Regardless, very elevated eosinophils (10% or higher) may be best interpreted as positive for parasite unless proven otherwise.

Some conditions which may be associated with elevated eosinophils are:

  • Cancer
  • Polycythemia
  • Hyperthyroidism
  • Anterior pituitary dysfunction
  • Adrenal dysfunction
  • Phlebitis
  • Edema
  • Rhinitis
  • Gastroenteritis
  • Eosinophila myalgia syndrome

Won’t by doctor treat the problem if eosinophils are elevated?

Not necessarily. First you medical doctor may be using the very conservative conventional reference range, which misses everyone in the 3-7% range. Even if you are over 7% the labs may still be ignored.

If eosinophils are elevated then either allergies or parasites should be investigated. Often the conventional tests for these are not adequate. Typically some IgE and maybe IgG tests are run for environmental and food allergies. These tests are not perfect and allergenic reactions to foods are easily missed.

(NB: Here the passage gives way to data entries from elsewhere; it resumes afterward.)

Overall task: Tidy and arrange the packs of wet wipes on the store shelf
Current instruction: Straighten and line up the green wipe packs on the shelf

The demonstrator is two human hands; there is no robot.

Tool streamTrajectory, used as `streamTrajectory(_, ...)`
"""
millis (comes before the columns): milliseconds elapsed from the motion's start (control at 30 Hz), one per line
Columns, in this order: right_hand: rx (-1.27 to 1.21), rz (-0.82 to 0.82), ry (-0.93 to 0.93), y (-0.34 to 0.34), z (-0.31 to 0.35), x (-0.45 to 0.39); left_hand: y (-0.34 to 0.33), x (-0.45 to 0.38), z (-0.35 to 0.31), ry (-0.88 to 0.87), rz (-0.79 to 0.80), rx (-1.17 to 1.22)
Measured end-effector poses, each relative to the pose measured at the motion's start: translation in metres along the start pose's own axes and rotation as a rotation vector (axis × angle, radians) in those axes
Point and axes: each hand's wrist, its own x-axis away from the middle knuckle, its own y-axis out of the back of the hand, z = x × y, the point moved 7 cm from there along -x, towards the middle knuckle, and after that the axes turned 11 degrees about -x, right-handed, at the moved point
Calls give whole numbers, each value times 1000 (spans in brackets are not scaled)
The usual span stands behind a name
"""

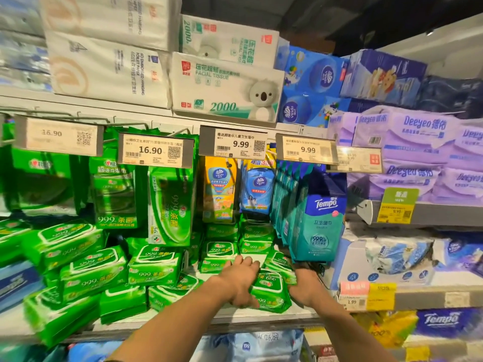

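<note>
Many green wet wipes packs lie on the shelf [261,316]. Some are stacked at the back [222,253], and others are tumbled in a loose heap on the left [94,273]. Both my hands hold a small stack of green packs [270,292] near the shelf's front, right of centre. My left hand [241,282] grips its left side, fingers reaching over the top and thumb against the front. My right hand [304,288] clasps the right side, and its fingertips are hidden behind the packs.
Green wipes bags [170,205], Vinda packs [257,190] and teal Tempo packs [317,226] hang from hooks just above my hands, behind price tags [234,145]. Tissue boxes [224,87] fill the top shelf. Purple Deeyeo packs [418,152] sit at the right.
</note>
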Motion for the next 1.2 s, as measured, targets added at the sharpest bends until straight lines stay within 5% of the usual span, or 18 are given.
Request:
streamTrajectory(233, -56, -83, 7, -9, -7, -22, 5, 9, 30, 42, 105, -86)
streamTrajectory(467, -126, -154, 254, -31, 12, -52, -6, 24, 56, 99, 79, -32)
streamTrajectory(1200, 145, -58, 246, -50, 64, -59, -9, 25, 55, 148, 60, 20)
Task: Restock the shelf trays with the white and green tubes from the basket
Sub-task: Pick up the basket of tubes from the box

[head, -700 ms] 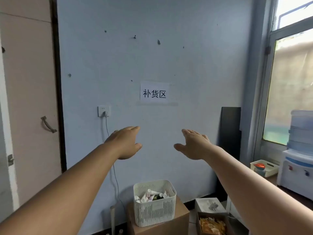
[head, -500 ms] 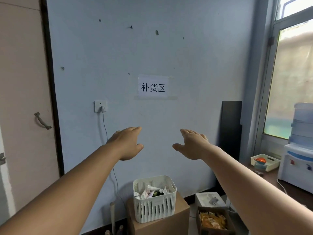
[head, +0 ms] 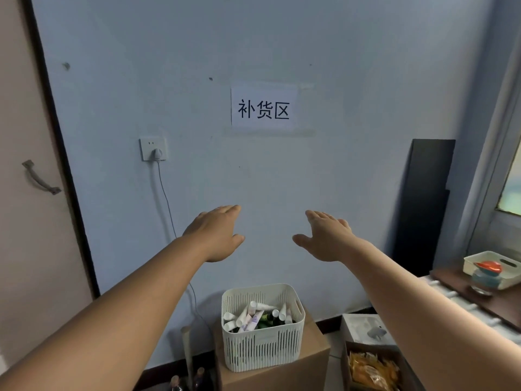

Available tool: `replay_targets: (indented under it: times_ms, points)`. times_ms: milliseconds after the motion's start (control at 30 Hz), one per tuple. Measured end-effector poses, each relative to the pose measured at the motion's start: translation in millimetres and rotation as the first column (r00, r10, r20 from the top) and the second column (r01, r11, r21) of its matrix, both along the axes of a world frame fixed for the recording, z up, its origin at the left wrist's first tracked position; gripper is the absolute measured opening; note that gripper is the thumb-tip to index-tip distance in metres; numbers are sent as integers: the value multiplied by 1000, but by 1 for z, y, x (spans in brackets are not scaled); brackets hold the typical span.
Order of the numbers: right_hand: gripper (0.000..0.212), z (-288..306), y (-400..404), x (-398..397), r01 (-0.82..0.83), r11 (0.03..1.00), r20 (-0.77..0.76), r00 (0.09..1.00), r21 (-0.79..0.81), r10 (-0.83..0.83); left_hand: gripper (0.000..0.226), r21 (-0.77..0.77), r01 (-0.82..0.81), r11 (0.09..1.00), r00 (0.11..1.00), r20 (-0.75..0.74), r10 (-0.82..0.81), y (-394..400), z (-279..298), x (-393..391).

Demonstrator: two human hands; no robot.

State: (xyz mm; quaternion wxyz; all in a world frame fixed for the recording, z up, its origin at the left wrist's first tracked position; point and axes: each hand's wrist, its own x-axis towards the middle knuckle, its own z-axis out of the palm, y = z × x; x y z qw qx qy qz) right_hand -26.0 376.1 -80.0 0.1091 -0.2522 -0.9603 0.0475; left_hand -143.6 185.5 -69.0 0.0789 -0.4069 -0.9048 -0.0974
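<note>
Left hand: the left hand reaches forward palm down, fingers straight and close together, thumb out to the side, holding nothing
Right hand: the right hand mirrors it at the same height, fingers extended and slightly spread, thumb pointing inward, also holding nothing
Gap between hands: the two hands are apart, with bare wall showing between the thumbs
Basket: the white slatted basket sits on a cardboard box against the wall, well below both hands and roughly under the gap between them
Tubes: white tubes and green tubes lie jumbled inside the basket, mostly tilted with caps pointing up and to the left; no single long axis holds for the pile
Which hand is nearer: neither clearly; the basket lies almost centred, perhaps a little closer to the left hand's line
Coming move, as judged: both hands must drop straight down toward the basket rim before any tube can be taken
Shelf trays: not in view here
Wall: a paper sign hangs above the hands
</note>
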Motion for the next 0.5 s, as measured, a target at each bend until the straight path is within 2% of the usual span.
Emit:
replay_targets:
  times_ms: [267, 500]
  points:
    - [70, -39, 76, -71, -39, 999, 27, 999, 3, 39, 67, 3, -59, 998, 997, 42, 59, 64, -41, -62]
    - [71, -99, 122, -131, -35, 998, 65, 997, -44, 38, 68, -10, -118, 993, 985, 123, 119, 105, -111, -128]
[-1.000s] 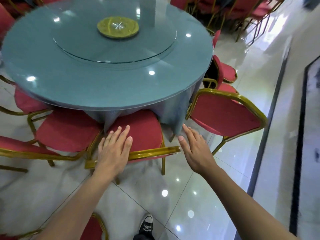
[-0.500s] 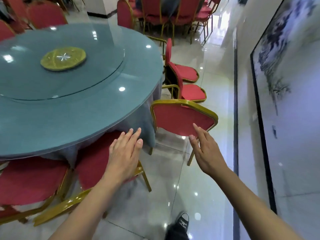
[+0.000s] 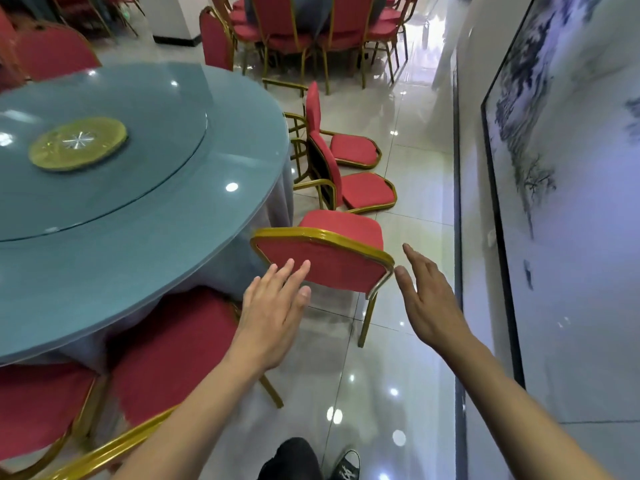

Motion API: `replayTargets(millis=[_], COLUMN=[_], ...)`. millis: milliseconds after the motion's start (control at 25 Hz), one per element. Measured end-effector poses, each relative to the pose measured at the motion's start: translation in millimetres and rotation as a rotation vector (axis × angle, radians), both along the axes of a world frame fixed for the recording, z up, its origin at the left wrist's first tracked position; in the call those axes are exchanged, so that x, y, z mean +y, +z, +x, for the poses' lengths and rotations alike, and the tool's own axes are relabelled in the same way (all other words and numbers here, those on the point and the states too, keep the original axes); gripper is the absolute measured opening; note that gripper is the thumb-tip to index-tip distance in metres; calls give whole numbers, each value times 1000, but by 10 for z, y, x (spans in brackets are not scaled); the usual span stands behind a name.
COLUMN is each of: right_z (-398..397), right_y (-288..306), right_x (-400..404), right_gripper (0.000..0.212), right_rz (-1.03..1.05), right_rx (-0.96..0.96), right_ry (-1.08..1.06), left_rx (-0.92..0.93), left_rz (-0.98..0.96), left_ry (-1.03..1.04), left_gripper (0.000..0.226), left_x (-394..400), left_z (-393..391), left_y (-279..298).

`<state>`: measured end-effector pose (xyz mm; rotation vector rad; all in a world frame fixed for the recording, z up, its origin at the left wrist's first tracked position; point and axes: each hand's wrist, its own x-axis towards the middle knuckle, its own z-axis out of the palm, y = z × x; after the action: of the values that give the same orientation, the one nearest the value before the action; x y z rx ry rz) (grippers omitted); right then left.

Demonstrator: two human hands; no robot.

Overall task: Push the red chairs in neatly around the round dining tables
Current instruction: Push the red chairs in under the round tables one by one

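open floor (image 3: 408,341) right of chair (image 3: 322,261), wall (image 3: 571,271) beyond

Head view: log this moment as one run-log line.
stage: reaching next chair | left hand: open, by red chair backrest | right hand: open, beside its frame | chair: angled out from round table

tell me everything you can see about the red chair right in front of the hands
The chair has red fabric padding on back and seat, in a shiny gold metal frame with thin gold legs. It stands upright on the glossy tiled floor, beside the round table, seat not yet tucked under. The left hand, fingers straight, overlaps its backrest; touch is unclear. The right hand is open by the back's right corner.
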<state>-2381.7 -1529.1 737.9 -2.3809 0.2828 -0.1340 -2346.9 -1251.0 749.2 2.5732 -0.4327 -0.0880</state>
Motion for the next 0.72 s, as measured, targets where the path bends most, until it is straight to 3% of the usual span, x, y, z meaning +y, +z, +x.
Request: replayTargets(millis=[480,720], right_z=[914,1432], right_y=[-351,-591], right_x=[-164,-141], right_gripper=[59,58], right_rz=[71,48], right_rx=[110,234], right_ry=[25,48], left_rx=[149,104], left_rz=[116,109], left_ry=[-97,-44], left_gripper=[64,64], left_x=[-199,-81], left_z=[1117,1785], left_y=[-376,-682])
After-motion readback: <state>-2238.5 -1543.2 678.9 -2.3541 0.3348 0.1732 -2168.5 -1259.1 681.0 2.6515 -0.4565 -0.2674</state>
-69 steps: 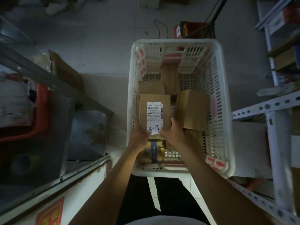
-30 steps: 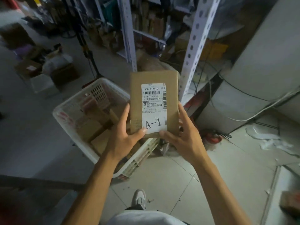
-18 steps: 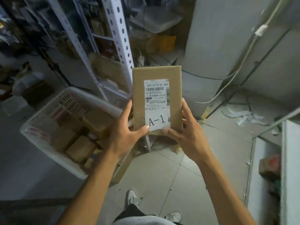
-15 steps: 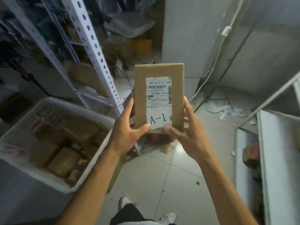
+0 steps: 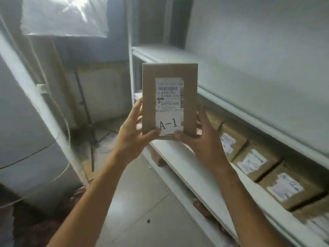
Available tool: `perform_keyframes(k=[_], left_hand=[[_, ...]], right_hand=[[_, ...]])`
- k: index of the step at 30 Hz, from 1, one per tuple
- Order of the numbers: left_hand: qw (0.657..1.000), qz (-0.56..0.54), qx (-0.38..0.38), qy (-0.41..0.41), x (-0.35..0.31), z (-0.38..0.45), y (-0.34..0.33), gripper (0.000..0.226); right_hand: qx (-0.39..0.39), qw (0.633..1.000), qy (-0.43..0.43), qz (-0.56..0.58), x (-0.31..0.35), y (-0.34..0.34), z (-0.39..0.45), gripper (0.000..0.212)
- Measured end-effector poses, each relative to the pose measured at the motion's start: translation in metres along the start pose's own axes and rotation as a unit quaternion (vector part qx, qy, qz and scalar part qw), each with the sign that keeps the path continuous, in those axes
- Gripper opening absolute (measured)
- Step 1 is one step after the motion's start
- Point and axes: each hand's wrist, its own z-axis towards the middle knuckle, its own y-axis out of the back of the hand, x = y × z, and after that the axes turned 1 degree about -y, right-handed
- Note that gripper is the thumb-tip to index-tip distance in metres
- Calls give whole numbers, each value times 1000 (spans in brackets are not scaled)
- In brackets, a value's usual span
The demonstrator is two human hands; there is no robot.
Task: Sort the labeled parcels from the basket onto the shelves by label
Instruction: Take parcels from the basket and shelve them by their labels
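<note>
Both hands raised, left grip [image 5: 132, 132] and right grip [image 5: 199, 139] curled.

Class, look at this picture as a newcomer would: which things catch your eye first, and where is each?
At centre, a brown parcel stands upright, its white label reading A-1, held by the left hand and right hand at its lower corners. To the right, a row of labelled boxes sits on a white shelf.

I see the left hand [image 5: 132, 136] and the right hand [image 5: 201, 143] holding the A-1 parcel [image 5: 170, 101] upright by its lower corners; behind it stand white shelves [image 5: 231, 97]; on the lower shelf lies a row of labeled boxes [image 5: 256, 163], slightly blurred.
</note>
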Motion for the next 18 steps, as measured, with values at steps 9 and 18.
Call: perform_keyframes(k=[9, 18], left_hand=[[964, -115, 227, -71, -12, 86, -133, 98], [903, -217, 364, -64, -41, 111, -256, 87]], right_hand=[[-233, 966, -76, -83, -16, 119, -35, 99], [-372, 903, -134, -168, -30, 205, -78, 103]])
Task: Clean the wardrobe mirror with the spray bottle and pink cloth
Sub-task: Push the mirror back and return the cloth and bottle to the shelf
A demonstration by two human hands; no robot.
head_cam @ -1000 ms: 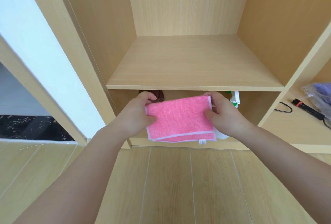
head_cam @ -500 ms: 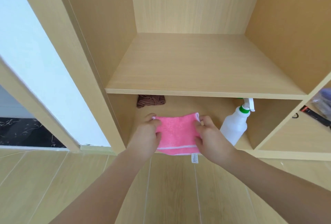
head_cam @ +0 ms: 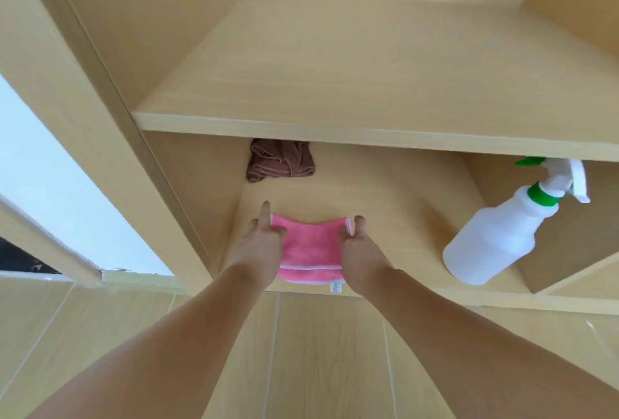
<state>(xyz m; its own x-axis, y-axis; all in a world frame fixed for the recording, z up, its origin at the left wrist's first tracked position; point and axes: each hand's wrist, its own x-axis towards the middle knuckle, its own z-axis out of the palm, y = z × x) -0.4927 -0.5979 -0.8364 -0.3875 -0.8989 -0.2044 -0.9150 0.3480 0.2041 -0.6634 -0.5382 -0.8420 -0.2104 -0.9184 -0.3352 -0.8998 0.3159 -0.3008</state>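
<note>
The folded pink cloth [head_cam: 310, 251] with white trim lies on the bottom shelf [head_cam: 385, 224] of the wooden wardrobe, near its front edge. My left hand [head_cam: 264, 241] pinches the cloth's far left corner, index finger pointing forward. My right hand [head_cam: 356, 247] pinches its far right corner. A white spray bottle [head_cam: 495, 241] with a green collar and white trigger stands on the same shelf, well to the right of my hands. No mirror shows in this view.
A crumpled brown cloth [head_cam: 281, 162] sits at the back of the bottom shelf. A bare wooden shelf [head_cam: 368, 73] overhangs the hands. A wardrobe side panel [head_cam: 110, 90] rises at left, beside a white wall. Wood-look floor lies below.
Both hands have lowered the pink cloth onto the bottom shelf and pushed it further in. The camera has dropped and moved closer, so the bottle appears further right.
</note>
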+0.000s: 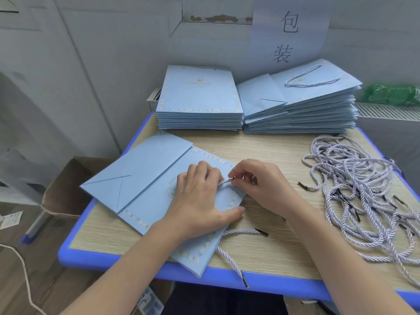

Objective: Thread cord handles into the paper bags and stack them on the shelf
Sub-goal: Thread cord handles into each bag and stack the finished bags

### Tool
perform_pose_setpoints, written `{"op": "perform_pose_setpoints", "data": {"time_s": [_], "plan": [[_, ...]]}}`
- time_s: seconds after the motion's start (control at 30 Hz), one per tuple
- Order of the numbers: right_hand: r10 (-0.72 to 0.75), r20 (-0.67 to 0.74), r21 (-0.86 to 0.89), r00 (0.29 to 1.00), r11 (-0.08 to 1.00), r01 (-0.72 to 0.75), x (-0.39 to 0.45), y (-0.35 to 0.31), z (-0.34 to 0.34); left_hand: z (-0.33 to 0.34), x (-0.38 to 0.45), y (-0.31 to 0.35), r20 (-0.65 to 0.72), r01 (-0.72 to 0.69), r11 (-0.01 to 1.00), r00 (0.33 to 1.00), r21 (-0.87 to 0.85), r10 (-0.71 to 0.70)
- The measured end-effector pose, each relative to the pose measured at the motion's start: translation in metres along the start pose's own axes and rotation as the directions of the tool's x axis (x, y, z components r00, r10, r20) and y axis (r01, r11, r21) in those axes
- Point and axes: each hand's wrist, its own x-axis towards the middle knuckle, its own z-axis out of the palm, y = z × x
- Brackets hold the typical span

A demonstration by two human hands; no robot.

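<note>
Pinching cord tip (231, 178), right hand (254, 185); left hand (200, 201) flat, pressing paper bag (145, 178).

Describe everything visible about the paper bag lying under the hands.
The paper bag is light blue, looks like matte card paper, folded flat and lying askew on the table. Its folded bottom flap faces up at the far left; a pale dotted border and faint print mark its face. The left hand presses on it, while the right hand pinches a lilac twisted cord at its top edge. Another cord end trails from beneath its near corner.
</note>
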Motion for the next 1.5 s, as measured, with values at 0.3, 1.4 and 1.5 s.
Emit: {"op": "perform_pose_setpoints", "data": {"time_s": [0.3,1.4,1.5], "plan": [[0.022,0.066,0.004,0.998,1.000,-0.022,-0.001,-0.006,-0.004,-0.011,0.003,-0.004,-0.057,0.006,0.971,0.998,-0.240,-0.020],[-0.123,-0.192,-0.151,0.974,0.984,0.094,-0.001,0.004,0.006,-0.015,0.006,-0.017,-0.110,0.073,0.854,0.983,-0.516,-0.150],[0.142,-0.371,-0.037,0.918,0.985,-0.168,0.001,0.013,-0.015,-0.014,0.008,-0.023,-0.095,0.042,0.919,0.992,-0.392,-0.086]]}}
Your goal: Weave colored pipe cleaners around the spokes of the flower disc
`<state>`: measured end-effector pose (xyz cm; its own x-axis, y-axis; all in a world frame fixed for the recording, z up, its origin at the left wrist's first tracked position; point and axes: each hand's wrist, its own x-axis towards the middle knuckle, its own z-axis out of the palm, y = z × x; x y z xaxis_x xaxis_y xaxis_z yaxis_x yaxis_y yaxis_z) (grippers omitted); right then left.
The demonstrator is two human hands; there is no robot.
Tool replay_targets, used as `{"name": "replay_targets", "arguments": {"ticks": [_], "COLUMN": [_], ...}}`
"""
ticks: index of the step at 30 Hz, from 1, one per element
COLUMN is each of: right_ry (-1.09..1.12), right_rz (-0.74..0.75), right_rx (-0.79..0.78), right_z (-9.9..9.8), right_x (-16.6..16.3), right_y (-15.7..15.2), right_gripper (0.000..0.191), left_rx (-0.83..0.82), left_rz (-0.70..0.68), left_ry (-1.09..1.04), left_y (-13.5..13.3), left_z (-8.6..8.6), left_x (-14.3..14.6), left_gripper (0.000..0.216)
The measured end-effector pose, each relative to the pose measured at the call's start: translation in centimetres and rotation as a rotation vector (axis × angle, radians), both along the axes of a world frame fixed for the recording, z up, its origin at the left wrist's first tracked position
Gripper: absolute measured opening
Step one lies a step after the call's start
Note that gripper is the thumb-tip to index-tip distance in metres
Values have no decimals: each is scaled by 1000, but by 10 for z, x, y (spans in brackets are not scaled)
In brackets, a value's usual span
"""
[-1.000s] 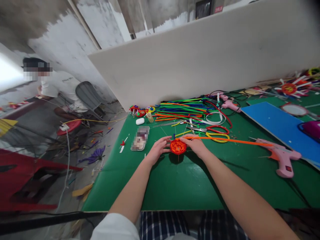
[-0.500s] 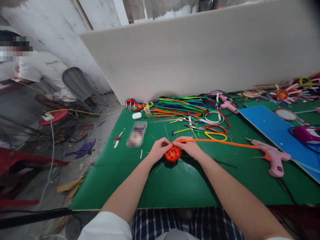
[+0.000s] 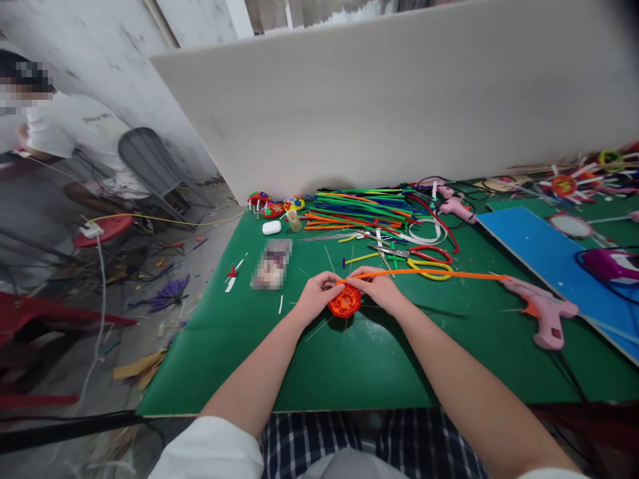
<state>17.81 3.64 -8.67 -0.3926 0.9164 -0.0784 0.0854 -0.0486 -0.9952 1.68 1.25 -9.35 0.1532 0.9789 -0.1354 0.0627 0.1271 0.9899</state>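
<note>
A round orange-and-red woven piece (image 3: 344, 303) sits in front of me, with thin wires sticking out around it like spokes. My left hand (image 3: 317, 294) is closed at its upper left edge, thumb and fingers pinching the rim. At the upper right edge my right hand (image 3: 377, 289) pinches a long orange pipe cleaner (image 3: 469, 274). That strip runs from the woven piece through my right fingers and stretches to the right, its far end by the pink glue gun (image 3: 548, 313). My fingers hide where the strip meets the rim.
Beyond my hands lie scissors (image 3: 417, 257) and a pile of coloured pipe cleaners (image 3: 357, 209). A blue board (image 3: 544, 256) is at the right, a white case (image 3: 271, 228) at the left. A white panel (image 3: 399, 106) stands behind the green table (image 3: 234, 366). Another person sits far left.
The orange strip's free part has risen slightly and straightened. Both hands keep their pinch at the woven piece's upper edge. The whole view has shifted a little.
</note>
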Motion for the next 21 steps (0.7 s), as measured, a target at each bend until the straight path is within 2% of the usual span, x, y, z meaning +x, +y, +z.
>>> {"name": "replay_targets", "arguments": {"ticks": [5, 15, 21], "right_ry": [-12, -13, -6], "right_rz": [63, 129, 103], "right_rx": [-26, -18, 17], "right_z": [-1, -2, -3], "right_x": [3, 3, 4], "right_y": [2, 2, 3], "right_gripper": [21, 22, 21], "left_rx": [-30, -27, -33], "left_rz": [-26, 5, -35], "left_ry": [7, 64, 17], "left_y": [-1, 0, -1], "left_z": [1, -1, 3], "left_x": [0, -1, -3], "left_gripper": [37, 28, 26]}}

Then there are microscopic exams for parasites. Stool tests for parasites are very unreliable. Just because you submitted a stool sample and it came back negative for parasites that doesn’t mean you don’t have parasites. All it means is that they didn’t see any parasites in that particular sample. A comprehensive functional stool tests for a lab such as diagnostechs is much better and includes markers such as saliva antibodies to catch parasites that may otherwise be missed visually.

My eosinophils are optimally low – does that mean I don’t have allergies or parasites?

This is just one marker. Allergies and parasites do not always cause an increase in eosinophils. If other symptoms/labs indicate allergies or parasites the it’s best to pursue a course of treatment based on that. These problems can not be ruled out based on normal eosinophils.